The film features a number of car chases – which, Sher groans, are an absolute nightmare onstage. And, I think, too literal.” The atmosphere this time will be more dreamily fluid, locations suggested by a few key details not a whole elaborate set: “I can put an answering machine, then a bed appears, and I can just cut from one to the other quickly and simply.”

creative kit spotlight spotlightcarman theverge

Sher hopes this will help the show move rapidly through different scenes and locations, using a “theatrical energy, not a film energy… The first time we did, it was much too technical and complicated. It won’t be so Joan Collins on a bad day ….” It’s more about the women themselves than about their hair and their clothes. “It remains a ‘period piece’ – we’ll be having answering machines and phone booths – it’s less literally faithful than it was in the original production. “We’re not trying to pretend they’re Spanish,” says Sher. The 1980s Madrid context remains, but the accents, thankfully, are gone. Attempting to recreate Almodóvar’s distinctively colour-saturated aesthetic, the gaudy design featured dodgy Eighties-pastiche powersuits and hairdos the patchy use of Spanish accents was even dodgier.

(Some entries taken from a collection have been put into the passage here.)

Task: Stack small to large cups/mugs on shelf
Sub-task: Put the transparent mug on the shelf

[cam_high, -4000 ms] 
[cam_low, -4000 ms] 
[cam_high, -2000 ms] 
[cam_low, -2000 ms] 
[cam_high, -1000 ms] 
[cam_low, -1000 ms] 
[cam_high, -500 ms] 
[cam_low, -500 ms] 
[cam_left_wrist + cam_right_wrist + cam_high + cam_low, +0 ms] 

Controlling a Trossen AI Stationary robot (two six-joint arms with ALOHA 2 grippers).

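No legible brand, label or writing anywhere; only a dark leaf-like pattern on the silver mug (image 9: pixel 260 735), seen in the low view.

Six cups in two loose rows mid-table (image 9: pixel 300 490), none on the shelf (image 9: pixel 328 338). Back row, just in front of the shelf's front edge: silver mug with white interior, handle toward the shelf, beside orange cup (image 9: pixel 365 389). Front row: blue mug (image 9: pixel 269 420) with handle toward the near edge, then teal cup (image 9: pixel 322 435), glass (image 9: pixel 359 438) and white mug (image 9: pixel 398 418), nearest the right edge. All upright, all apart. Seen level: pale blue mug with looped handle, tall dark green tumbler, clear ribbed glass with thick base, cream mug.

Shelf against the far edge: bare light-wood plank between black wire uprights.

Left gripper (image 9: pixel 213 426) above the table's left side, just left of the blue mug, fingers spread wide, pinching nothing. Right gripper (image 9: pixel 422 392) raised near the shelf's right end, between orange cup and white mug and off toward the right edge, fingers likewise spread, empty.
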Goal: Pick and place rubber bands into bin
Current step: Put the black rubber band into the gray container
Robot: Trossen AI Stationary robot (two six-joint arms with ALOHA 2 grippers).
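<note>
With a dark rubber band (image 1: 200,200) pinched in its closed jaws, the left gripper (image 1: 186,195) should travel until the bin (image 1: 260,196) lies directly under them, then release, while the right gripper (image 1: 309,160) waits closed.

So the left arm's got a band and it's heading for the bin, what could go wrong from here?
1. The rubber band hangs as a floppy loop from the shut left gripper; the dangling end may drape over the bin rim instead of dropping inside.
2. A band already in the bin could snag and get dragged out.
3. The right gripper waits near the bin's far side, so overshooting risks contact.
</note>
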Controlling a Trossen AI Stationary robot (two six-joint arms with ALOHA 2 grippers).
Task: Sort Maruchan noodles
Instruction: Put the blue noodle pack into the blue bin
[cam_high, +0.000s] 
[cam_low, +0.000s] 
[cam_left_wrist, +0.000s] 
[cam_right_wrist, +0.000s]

CREATIVE KIT SPOTLIGHT SPOTLIGHTCARMAN THEVERGE MOVIE

Looking back, it seems the Broadway version tumbled into many of them: over-complicated sets actually slowed down attempts to recreate lightning-fast filmic cuts, while too many my-moment-in-the-spotlight songs for its stars padded a brisk 90-minute movie till it ran at two-and-a-half hours. We find the cast, who are all British, get the material – that’s always our first test!”Įven so, there are obvious pitfalls in adapting such stylised, self-consciously filmic work for the stage. “And British audiences have a natural feel for Pedro, they’ve always loved his work here. “I think European audiences have a different sense of irony and sophistication,” says Sher. Greig’s presence, they predict, will help win audience’s hearts – but they’re also hopeful that Brits will be more open in approaching an adaptation of a European arthouse movie than their New York counterparts. There are literally three people on the planet who can do that with that kind of skill and speed.” “She lands the total truth of the comedy and then flips it in one second the pain. “Tamsin has an enormously brilliant feel for mixing the comic height of the material and the unbelievable pathos and humanity of Pedro,” says Sher, likening her to Carmen Maura, who played Pepa in the movie. Greig’s been involved from the first UK workshop, and the three men can’t praise her highly enough.